# Pronunciation



## Novac

Greetings to all!

I know there are many sources and guides regarding the pronunciation of Latin, even on the forums here, but there is an issue I have come across.

I have found that nearly everyone on the internet says the Classical pronunciation and the Ecclesiastical one differ, but it seems odd how everybody I know in real life, even Latin teachers, have told me that the Classical variant (c, g - always hard; v=w; etc.) does not exist/is incorrect. They seem not to have even heard about it; some were even genuinely puzzled when I told them how "Veni Vidi Vici" was supposedly pronounced in antiquity.

It looks like nearly every Romance language speaker I've met tells me the Ecclesiastical one is the correct pronunciation while the Germanic language speakers I have seen so far seem to say otherwise...

The conclusion is that I have no idea whom to trust because there seems to be an equally large number of people that support both opinions. How do I know the Church isn't right or that the Romans indeed pronounced "Caesar" something like "Kaisar"?...

Gratia for your attention!


----------



## Scholiast

And greetings as well as a welcome to Novac too.

The standard reference (in English) is to W. Sidney Allen's _Vox Latina_ (Cambridge, 1965).

From this it is clear that, if by 'classical' is meant the educated and literary language of Cicero and Caesar, yes, 'c' and 'g' were pronounced 'hard'; and yes 'v' resembled an English 'w'.

It is however likely (a) that the rhythms and intonations of the spoken language would resemble modern Italian; (b) that vulgar Latin tended   more than upper-class usage, even during the classical period, in the Italianate direction; and (c) that there were quite marked regional variations of accent (just as there are today—to someone from Milan, Sicilian or Sardinian may be virtually foreign tongues). 

But as Novac remarks, I too have met schoolteachers from Italy or France who, not knowing any better (!) would use the 'ecclesiastical' pronunciation.
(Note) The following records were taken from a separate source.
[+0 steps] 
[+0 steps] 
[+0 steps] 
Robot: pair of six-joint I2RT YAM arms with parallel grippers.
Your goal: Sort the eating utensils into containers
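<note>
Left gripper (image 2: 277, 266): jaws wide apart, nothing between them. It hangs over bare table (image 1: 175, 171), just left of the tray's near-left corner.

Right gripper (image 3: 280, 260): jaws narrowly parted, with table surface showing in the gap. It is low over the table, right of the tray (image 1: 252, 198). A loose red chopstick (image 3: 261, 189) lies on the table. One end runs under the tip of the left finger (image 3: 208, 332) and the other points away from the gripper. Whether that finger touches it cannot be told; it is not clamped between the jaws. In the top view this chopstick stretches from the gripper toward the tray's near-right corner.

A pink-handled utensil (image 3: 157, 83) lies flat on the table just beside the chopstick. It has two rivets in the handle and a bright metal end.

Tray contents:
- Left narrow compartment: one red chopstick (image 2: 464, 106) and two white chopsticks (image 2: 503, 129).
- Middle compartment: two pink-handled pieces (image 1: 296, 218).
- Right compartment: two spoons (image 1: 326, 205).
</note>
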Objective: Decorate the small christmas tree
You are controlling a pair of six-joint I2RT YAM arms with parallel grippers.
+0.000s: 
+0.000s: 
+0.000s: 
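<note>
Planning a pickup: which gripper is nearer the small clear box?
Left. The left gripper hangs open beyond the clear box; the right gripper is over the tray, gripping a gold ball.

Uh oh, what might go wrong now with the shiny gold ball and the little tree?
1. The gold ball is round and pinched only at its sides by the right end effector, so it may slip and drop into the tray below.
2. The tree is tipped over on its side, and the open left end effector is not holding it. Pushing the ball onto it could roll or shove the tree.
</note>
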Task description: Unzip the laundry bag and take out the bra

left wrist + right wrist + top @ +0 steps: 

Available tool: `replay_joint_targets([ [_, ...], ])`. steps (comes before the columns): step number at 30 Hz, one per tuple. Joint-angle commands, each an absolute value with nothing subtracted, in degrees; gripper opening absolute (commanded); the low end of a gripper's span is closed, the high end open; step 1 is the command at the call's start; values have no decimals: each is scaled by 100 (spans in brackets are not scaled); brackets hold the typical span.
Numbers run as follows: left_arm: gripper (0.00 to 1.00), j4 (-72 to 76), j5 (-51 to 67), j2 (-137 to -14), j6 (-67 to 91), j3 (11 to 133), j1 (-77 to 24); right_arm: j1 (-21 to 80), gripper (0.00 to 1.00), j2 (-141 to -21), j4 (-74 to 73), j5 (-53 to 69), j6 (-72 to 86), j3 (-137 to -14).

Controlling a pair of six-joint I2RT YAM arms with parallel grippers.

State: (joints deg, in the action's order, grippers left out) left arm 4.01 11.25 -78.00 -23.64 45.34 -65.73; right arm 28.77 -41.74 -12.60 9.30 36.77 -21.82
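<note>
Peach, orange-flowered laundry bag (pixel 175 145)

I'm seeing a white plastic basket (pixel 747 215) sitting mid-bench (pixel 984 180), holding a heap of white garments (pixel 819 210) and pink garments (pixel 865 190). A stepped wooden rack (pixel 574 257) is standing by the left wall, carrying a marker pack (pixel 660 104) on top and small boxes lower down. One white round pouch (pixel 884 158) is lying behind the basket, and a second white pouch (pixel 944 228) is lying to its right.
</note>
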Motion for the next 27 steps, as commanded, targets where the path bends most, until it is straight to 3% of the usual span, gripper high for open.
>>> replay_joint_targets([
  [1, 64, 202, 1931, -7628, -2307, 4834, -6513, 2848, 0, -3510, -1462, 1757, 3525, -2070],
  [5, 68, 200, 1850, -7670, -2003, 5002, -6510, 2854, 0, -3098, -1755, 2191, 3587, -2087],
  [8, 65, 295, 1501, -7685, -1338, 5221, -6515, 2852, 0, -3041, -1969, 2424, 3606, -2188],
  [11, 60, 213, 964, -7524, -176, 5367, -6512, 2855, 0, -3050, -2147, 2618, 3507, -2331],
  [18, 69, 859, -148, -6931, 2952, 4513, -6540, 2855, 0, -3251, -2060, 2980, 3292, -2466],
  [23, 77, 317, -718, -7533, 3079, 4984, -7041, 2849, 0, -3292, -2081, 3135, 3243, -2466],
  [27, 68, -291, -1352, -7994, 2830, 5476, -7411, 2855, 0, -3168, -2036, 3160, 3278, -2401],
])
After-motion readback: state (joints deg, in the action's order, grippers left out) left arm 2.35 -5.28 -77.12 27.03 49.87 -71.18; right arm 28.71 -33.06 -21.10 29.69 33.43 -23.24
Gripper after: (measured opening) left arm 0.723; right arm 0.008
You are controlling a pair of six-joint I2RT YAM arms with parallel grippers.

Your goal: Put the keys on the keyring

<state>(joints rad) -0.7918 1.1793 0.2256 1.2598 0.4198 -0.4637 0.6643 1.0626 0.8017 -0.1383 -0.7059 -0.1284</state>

And in my own schoolteaching, for clarity and comprehensibility to students, I have tended to use an Anglicised pronunciation rather than pedantically to insist on Allen's principles, academically correct though they seem to me to be.

Σ


----------



## bearded

Novac said:


> nearly every Romance language speaker I've met tells me the Ecclesiastical one is the correct pronunciation


I like your 'nearly': as a matter of fact, there are exceptions..


----------



## Novac

Thank you, Scholiast! From what I have seen I actually presume this is a highly debated topic, though I honestly can't know for sure.

And, bearded, well, I always try to be open to exceptions instead of generalising. That 'nearly' is, indeed, important there.  In fact, this Youtuber called "Metatron" is a native Italian from what I understand and he agrees with the classical - ecclesiastical differences...

But it's frustrating how quite many teachers and people who have studied or remember what they have studied seem to say it shouldn't be like that, without even knowing there _is_ another variant to the pronunciation. They basically say the church one is right because that's how they were taught. I have met such individuals and so far most of them haven't really tried to be open to another explanation...


----------



## Scholiast

Greetings again


Novac said:


> From what I have seen I actually presume this is a highly debated topic


I very much doubt that among professional philologists there is much dispute here. And to my previous note here (# 2) I ought perhaps to have added that when I am reading Latin to myself (especially poetry), or on the precious rare occasions when I am called on to declaim it (as at an 80th birthday party earlier this year, in honour of a distinguished former professional colleague), I do try to conform with Sidney Allen's principles.
Incidentally, Novac, were you aware that right up to World War I, Latin was still in use for juridical and chancellery purposes in parts of the Austrian-Hungarian empire? I know this only from a fascinating series of enquiries here at WR from a Serbian scholar whom in some small ways I have been able to help.
Σ


----------



## Zec

Part of this confusion is, I think, that the question of Latin pronunciation is unfairly simplified to a dichotomy of "classical" and "ecclesiastical" pronunciation, while the latter is in fact just one of the many traditional regional pronunciations of Latin.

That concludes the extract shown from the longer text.